Today, motivated as ever by the importance of ensuring a fair playing field for honest corporations doing business abroad, the department continues to vigorously enforce the FCPA.  The department is committed to enforcing the FCPA and to prosecuting fraud and corruption more generally.  The department does not make the law, but it is responsible for enforcing the law, and we will continue to do so.  We also continue to prioritize prosecutions of individuals who have willfully and corruptly violated the FCPA – Attorney General Sessions has stressed the importance of individual accountability for corporate misconduct.  Finally, the department continues to work with business organizations and their counsel and regularly takes into consideration voluntary self-disclosures, cooperation and remedial efforts when making charging decisions.    
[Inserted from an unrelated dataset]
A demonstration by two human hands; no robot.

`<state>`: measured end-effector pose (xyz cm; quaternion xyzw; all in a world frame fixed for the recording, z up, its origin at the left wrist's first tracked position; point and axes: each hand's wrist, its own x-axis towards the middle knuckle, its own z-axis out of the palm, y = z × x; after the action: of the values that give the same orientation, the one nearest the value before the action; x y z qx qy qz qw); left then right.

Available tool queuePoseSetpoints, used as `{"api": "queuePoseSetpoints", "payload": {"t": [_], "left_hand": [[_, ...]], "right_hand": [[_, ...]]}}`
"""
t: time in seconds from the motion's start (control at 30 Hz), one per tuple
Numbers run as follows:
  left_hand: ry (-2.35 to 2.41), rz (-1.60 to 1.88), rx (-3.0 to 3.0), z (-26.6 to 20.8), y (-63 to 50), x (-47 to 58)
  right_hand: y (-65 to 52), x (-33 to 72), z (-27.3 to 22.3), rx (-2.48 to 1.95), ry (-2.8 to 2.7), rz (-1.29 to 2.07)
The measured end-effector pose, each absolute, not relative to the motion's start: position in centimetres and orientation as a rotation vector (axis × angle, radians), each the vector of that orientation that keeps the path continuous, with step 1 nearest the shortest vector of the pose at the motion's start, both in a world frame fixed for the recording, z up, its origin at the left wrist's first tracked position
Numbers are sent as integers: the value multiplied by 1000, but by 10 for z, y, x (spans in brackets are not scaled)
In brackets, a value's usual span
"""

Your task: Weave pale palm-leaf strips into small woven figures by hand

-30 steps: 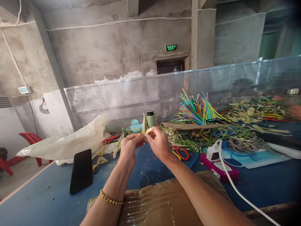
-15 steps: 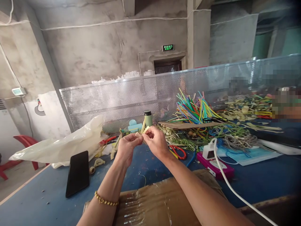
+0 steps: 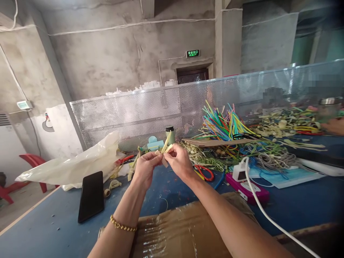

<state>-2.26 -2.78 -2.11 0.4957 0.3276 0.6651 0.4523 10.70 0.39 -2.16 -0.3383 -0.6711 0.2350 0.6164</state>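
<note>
Both hands meet above the table's middle, pinching a pale yellow strip that is folded or crossed between the fingertips. My left hand is closed on it from the left, a gold bead bracelet round the wrist. From the right, my right hand pinches the same strip with thumb and forefinger. One end sticks up in front of a green bottle with a black lid; a short end hangs below the fingers. Whether it is one strip or two I cannot tell.
Brown cardboard lies under my forearms. A black phone and a plastic bag are at left. At right are colourful cords, green strands, a magenta box with a white cable, and another person's hand.
The view has shifted slightly. A short strip end now shows below my fingers. Both hands keep their pinch in nearly the same place.
</note>
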Motion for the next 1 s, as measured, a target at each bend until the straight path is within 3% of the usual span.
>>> {"api": "queuePoseSetpoints", "payload": {"t": [0.4, 0.73, 1.0], "left_hand": [[879, 1736, 1198, -22, -20, -36], [1095, 1879, 1145, -26, -18, -28], [945, 1869, 1125, -23, -20, -30]], "right_hand": [[8, 123, -21, -760, -1771, 811], [-4, 110, -25, -799, -1897, 281], [-4, 119, -18, -556, -1822, 810]]}}
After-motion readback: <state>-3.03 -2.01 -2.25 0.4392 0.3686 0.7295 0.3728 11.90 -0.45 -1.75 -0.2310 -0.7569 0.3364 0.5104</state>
I am glad to say that, in recent years, there has been a notable increase in international cooperation between our international partners and the Department.  In the last couple of weeks alone, Attorney General Sessions and leaders from the Criminal Division have met with four different attorneys general from various partner countries.  In so many of the cases we handle, and nearly all of the white collar cases, cooperation with our foreign partners has become a hallmark of our work.  And of course, international cooperation is a two-way street, meaning that just as we receive significant assistance from our foreign partners in our investigations and prosecutions, so too do we provide significant assistance to them.  Indeed, and especially in the area of bribery of foreign officials, countries around the world are strengthening their domestic laws, and investigating and bringing impactful cases.  As part of our cooperation with our international partners, where appropriate, we seek to reach global resolutions that apportion penalties between the relevant jurisdictions so that companies seeking to accept responsibility for their prior misconduct are not unfairly penalized for the same conduct by multiple agencies.
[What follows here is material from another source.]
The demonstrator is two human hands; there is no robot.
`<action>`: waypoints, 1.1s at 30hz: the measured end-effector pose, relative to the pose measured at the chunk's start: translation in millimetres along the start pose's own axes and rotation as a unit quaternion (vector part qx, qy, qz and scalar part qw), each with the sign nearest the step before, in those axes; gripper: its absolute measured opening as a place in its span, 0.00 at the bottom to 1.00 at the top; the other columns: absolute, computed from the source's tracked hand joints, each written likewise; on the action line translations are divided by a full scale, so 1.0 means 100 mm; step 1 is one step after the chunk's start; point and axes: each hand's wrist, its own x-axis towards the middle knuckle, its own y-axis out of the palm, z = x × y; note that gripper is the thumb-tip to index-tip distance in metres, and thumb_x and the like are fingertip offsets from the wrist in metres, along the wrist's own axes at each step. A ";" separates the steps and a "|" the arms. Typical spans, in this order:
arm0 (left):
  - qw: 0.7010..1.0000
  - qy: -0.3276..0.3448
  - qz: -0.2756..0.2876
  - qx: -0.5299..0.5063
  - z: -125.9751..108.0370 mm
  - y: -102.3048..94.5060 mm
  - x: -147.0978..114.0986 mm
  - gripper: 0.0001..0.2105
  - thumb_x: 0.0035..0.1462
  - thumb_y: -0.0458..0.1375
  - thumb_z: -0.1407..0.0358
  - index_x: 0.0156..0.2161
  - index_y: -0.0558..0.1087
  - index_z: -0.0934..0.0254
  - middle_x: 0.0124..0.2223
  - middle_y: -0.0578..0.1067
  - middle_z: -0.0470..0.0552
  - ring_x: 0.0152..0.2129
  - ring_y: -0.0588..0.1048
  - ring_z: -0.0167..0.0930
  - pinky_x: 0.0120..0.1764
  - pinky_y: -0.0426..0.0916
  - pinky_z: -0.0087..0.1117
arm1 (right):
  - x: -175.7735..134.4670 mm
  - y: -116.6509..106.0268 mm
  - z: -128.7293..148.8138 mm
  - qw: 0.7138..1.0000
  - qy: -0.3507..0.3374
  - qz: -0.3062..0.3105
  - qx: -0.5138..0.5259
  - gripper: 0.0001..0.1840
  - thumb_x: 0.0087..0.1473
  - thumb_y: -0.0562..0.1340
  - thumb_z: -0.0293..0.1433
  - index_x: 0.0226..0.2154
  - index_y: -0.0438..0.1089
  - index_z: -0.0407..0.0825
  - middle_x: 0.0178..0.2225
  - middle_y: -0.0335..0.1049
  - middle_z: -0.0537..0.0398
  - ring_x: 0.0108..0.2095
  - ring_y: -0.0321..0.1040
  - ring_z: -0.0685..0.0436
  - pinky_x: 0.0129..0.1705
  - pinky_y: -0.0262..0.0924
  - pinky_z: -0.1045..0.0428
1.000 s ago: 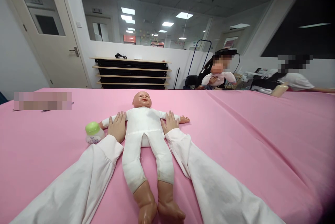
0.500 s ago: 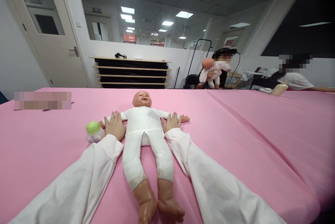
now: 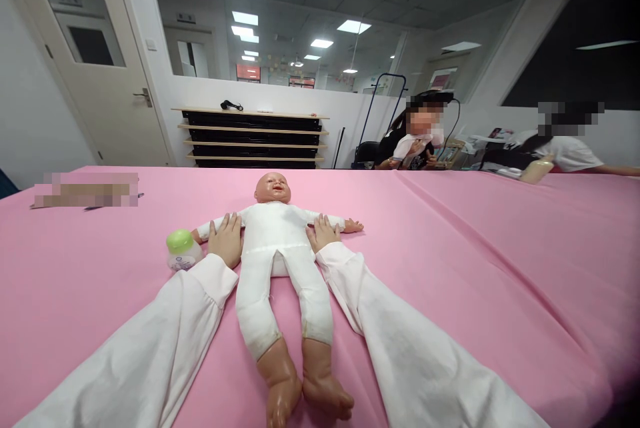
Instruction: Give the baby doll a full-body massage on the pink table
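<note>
A baby doll (image 3: 275, 235) lies on its back on the pink tablecloth (image 3: 430, 261), head at the far side and feet toward me. Its body is white cloth; its head, hands and feet are brown plastic. My left hand (image 3: 226, 240) rests beside the doll's trunk, over part of one doll arm, fingers outstretched. On the other side, my right hand (image 3: 324, 233) lies against the trunk below the other doll arm, fingers also stretched out. Neither hand grips anything. Just left of my left hand stands a clear jar with a green lid (image 3: 181, 245).
A blurred flat item (image 3: 87, 190) lies at the table's far left. Beyond the far edge a person (image 3: 395, 145) holds another doll. Farther right, a second person (image 3: 570, 151) leans near a pale bottle (image 3: 537, 169). Stacked shelves (image 3: 250, 138) stand by the wall.
My hands have shifted very slightly inward along the doll's sides. In the background, the person has drawn the other doll in closer to the body. The baby doll stays in place.
</note>
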 end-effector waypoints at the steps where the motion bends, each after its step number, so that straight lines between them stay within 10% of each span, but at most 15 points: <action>1: 1.000 -0.009 -0.003 0.004 0.00 0.00 0.00 0.24 0.58 0.40 0.68 0.59 0.55 0.71 0.62 0.54 0.56 0.59 0.51 0.37 0.57 0.44 0.52 | -0.02 -0.02 -0.01 1.000 -0.003 0.000 0.005 0.18 0.56 0.56 0.36 0.48 0.61 0.45 0.47 0.62 0.49 0.45 0.63 0.44 0.45 0.62 0.44; 11: 1.000 -0.013 0.008 0.012 0.00 0.04 0.03 0.24 0.59 0.37 0.69 0.59 0.55 0.73 0.62 0.54 0.57 0.59 0.51 0.37 0.57 0.44 0.52 | -0.48 -0.13 0.17 0.976 -0.192 0.012 0.097 0.25 0.61 0.39 0.40 0.57 0.53 0.50 0.61 0.45 0.51 0.62 0.41 0.44 0.61 0.38 0.43; 16: 1.000 -0.021 0.018 0.002 0.00 0.04 0.05 0.23 0.59 0.37 0.68 0.60 0.55 0.69 0.62 0.53 0.57 0.59 0.52 0.37 0.57 0.44 0.52 | -1.06 -0.24 0.17 0.873 -0.450 0.015 0.188 0.31 0.58 0.40 0.47 0.57 0.53 0.49 0.63 0.37 0.48 0.64 0.30 0.40 0.61 0.28 0.36; 19: 0.999 -0.026 0.026 -0.007 -0.01 0.01 0.05 0.23 0.60 0.37 0.68 0.60 0.55 0.68 0.62 0.53 0.57 0.59 0.52 0.37 0.57 0.44 0.52 | -1.34 -0.35 0.23 0.826 -0.540 0.043 0.155 0.28 0.57 0.46 0.43 0.56 0.53 0.48 0.58 0.53 0.49 0.63 0.37 0.42 0.61 0.15 0.36; 25: 1.000 -0.021 0.023 0.000 -0.01 0.03 0.05 0.24 0.59 0.37 0.69 0.60 0.55 0.70 0.62 0.53 0.56 0.59 0.51 0.37 0.57 0.44 0.52 | -1.43 -0.39 0.32 0.739 -0.652 0.003 0.168 0.26 0.58 0.42 0.43 0.51 0.59 0.46 0.55 0.59 0.49 0.61 0.44 0.48 0.63 0.28 0.46; 27: 1.000 -0.019 0.020 0.001 0.00 0.04 0.05 0.24 0.59 0.37 0.69 0.60 0.54 0.71 0.62 0.53 0.57 0.59 0.51 0.37 0.57 0.44 0.52 | -1.31 -0.39 0.29 0.744 -0.643 -0.027 0.183 0.26 0.60 0.40 0.40 0.51 0.59 0.44 0.55 0.60 0.48 0.61 0.45 0.50 0.63 0.30 0.47; 33: 1.000 -0.018 0.017 0.002 0.00 0.06 0.06 0.23 0.59 0.38 0.69 0.59 0.55 0.68 0.62 0.53 0.56 0.59 0.52 0.37 0.57 0.44 0.52 | -0.95 -0.26 0.21 0.882 -0.437 -0.044 0.169 0.28 0.60 0.38 0.40 0.58 0.48 0.45 0.62 0.43 0.45 0.63 0.35 0.44 0.62 0.33 0.39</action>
We want to be transparent about our expectations.  Transparency about our enforcement policies and practices is important.  The Fraud Section’s “Pilot Program” is one example of an effort to provide more transparency and consistency for our corporate resolutions.  The program began last April, and was intended to last for a year, at which point we would review the program.  A year has now passed.  We are now conducting a full assessment of the Pilot Program to consider how we can most effectively motivate companies and individuals to voluntarily comply with the law and how we can appropriately communicate our prosecutorial priorities and expectations to parties subject to the FCPA.  The program will continue in full force as we evaluate it and until we reach a final decision regarding its permanence. 

In closing, I want to again thank ACI and my friends and colleagues who are present.  It has been a privilege to be with you today.  I hope that I have left you with a clear sense of the breadth of the Criminal Division’s mission and our commitment to prosecuting both violent crime and white collar crime.  Thank you again for your time today.